Je ne drogue pas mon enfant, je le médicamente. La différence entre les deux, tu me demanderas, c’est ton jugement. C’est entre ces deux mots qui veulent tout dire pour toi, mais qui m’incriminent moi. C’est ça la différence. Tu sais, si j’avais eu un enfant qui aurait répondu aux efforts que je faisais pour son évolution, je n’aurais jamais été de ce côté, de ce choix que j’ai dû faire.
Tu sais toi, en tant que mère, tu fais des choix, pis bien je m’en fous un peu tant que tes enfants ont le nécessaire pour vivre. Tu fais de ton mieux et c’est très bien ainsi. Mais toi, tu oses me juger moi, qui fais aussi de mon mieux. Tu crois que j’ai un malin plaisir à donner de la médication à mon fils. Tu crois que je veux qu’on reste assis et que j’aie enfin la paix. Que je puisse rester sur mon téléphone à relaxer pendant que cette pilule s’occupe de mon fils, comme une gardienne payée par des assurances. Tu crois que j’ai eu l’impression d’avoir gagné quand j’ai eu enfin la prescription entre les mains. Que je m’imaginais, verre de vin à la main, relaxant sur mon divan bien moelleux pendant que mon enfant fixerait un point dans le vide bien médicamenté. Tu crois que ça me fait plaisir de continuer d’aller au rendez-vous des spécialistes car j’aime ça manquer le travail. Que toutes les prises de sang et les tests qui vont avec cette médication, que j’exagère quand j’en parle.
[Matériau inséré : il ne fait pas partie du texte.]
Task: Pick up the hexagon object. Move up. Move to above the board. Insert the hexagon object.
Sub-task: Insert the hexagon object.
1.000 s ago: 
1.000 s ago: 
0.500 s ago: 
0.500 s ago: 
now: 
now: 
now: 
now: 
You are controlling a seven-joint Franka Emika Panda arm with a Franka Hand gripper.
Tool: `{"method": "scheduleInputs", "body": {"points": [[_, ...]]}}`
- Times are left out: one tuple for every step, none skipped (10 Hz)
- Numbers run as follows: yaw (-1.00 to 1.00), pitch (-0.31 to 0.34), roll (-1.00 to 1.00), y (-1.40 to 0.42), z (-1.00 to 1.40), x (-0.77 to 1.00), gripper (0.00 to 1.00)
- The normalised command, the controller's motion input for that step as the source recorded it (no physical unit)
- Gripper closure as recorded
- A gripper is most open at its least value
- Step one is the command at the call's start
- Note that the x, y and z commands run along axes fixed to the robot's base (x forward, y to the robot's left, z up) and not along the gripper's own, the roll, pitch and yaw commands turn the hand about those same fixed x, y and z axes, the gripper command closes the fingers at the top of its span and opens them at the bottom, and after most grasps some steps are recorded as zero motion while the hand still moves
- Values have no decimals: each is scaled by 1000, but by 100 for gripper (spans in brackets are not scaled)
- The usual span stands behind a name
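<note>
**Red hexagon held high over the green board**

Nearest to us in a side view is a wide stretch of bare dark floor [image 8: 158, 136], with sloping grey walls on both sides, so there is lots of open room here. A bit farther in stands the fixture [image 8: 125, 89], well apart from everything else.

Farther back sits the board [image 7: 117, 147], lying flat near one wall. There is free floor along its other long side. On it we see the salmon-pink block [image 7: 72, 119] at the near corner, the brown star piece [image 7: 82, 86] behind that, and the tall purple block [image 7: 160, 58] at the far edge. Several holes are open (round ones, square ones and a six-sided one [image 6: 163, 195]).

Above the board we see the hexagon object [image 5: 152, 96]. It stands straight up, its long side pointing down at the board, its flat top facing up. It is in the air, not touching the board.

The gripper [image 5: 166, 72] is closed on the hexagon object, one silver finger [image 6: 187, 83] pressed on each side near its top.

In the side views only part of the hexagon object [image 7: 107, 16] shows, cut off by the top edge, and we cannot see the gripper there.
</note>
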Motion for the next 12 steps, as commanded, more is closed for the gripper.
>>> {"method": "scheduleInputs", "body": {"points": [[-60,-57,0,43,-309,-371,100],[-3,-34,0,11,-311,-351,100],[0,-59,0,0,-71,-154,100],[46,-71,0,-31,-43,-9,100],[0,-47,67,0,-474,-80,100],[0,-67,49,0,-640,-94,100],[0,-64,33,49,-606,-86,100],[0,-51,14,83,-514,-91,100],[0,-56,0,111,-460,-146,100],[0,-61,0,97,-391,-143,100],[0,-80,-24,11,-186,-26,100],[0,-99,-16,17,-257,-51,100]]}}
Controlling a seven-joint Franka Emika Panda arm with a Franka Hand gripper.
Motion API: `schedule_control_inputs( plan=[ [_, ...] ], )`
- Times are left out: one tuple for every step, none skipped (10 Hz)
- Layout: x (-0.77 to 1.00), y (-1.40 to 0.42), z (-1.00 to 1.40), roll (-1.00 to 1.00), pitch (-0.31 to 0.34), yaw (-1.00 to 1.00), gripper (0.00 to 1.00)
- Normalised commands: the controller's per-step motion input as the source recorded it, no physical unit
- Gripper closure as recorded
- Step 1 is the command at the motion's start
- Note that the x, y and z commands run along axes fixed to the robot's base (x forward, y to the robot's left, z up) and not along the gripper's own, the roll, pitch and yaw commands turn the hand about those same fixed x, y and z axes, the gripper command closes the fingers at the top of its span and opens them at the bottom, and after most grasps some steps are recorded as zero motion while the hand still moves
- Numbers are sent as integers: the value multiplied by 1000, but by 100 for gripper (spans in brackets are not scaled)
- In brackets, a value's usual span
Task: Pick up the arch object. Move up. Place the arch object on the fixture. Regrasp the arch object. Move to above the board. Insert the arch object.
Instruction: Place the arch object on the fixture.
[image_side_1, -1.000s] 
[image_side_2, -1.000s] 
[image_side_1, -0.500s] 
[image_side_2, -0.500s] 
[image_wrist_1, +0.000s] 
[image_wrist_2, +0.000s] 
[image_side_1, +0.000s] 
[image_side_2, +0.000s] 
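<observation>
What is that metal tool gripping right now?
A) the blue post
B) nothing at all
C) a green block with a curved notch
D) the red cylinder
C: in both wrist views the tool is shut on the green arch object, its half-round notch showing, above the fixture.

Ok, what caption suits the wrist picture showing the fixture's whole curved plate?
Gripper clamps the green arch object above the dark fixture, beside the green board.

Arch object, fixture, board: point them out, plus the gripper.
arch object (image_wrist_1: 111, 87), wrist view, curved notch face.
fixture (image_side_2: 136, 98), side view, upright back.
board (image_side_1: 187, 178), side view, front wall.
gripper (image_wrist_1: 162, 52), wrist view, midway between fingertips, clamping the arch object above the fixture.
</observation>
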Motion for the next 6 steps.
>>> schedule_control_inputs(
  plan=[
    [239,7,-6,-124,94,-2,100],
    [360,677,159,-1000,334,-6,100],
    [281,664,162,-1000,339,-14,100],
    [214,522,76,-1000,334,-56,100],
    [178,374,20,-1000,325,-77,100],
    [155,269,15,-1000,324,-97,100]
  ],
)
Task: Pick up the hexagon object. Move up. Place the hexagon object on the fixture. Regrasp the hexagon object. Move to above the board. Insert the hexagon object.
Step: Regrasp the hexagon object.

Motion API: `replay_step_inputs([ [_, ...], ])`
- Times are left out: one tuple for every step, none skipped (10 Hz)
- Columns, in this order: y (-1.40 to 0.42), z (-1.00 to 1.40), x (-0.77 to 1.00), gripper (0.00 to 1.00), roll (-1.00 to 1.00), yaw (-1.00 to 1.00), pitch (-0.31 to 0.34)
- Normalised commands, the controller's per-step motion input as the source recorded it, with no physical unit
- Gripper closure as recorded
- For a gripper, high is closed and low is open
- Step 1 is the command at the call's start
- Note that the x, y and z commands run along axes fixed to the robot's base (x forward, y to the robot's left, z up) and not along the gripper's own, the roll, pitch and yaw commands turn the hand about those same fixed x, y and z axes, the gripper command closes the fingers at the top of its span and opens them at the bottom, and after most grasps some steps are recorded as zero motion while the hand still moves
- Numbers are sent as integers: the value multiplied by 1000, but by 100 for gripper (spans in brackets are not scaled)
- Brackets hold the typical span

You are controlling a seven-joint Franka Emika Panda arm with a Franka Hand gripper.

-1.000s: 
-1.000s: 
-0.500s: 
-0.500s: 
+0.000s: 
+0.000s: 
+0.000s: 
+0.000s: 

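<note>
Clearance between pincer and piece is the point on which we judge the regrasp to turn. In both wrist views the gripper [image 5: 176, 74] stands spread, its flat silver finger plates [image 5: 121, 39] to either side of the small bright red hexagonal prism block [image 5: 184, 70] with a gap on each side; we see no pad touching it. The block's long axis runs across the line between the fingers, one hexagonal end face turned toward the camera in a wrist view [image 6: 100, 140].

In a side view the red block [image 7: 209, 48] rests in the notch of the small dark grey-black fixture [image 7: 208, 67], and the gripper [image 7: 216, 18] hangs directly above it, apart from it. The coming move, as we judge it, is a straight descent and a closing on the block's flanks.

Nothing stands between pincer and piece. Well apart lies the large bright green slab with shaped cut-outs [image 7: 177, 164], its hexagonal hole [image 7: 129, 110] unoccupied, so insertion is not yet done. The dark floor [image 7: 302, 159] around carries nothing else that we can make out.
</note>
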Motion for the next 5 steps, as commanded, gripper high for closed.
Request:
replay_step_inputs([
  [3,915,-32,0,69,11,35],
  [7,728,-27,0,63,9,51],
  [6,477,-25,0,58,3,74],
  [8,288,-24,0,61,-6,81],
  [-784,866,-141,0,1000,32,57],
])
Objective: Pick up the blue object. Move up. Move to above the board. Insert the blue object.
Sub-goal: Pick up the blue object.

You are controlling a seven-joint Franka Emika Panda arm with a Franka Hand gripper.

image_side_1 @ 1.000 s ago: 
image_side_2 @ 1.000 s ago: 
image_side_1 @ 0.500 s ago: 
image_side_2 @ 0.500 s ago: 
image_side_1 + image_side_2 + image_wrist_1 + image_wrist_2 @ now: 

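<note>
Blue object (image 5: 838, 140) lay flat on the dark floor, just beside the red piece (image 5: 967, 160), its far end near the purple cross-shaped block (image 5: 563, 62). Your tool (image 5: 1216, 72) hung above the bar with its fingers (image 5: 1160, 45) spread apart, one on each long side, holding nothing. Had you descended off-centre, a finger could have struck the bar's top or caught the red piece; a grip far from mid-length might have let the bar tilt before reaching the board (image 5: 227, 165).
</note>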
Dans le fond, tu crois à bien des choses, mais j’espère qu’au moins tu ne te crois pas quand tu inventes ces idioties dans ta tête. Que ce n’est qu’une partie de toi qui doute de ma bonne volonté.
J’espère vraiment que toi ton enfant, il n’en aura jamais besoin de médicament. Tu sais, moi j’espère vraiment que tu ne manqueras jamais le travail pour des rendez-vous de spécialistes et que tu pourras profiter de ton plein salaire. J’espère que tu seras capable de relaxer sur ton divan avec un verre de vin à la main pendant que ton enfant joue tranquillement parce que je sais que tu le mérites ce moment à toi. J’espère que ton enfant n’aura une mauvaise journée qu’une fois de temps en temps pour qu’il puisse profiter de sa jeunesse qui passe si vite. Je te souhaite de vivre ta vie avec ta progéniture comme la vie nous l’a montré. Avec plus de hauts que de bas, de petites crisettes qui se termineront par des câlins. Je te souhaite de voir ton enfant exceller à l’école avec quelques difficultés qu’il finira par surmonter avec ton aide. Je t’en souhaite des belles choses même si on ne se connait pas. Même si je sais que toi, tu me juges. Même si je sais que ça ne viendra sans doute jamais à tes oreilles car la chance que tu as, d’avoir un enfant neurotypique, tu ne t’en rends pas compte.
Tu sais, je ne drogue pas mon enfant, je le médicamente. La différence entre les deux? C’est la même différence entre nous deux, ton jugement.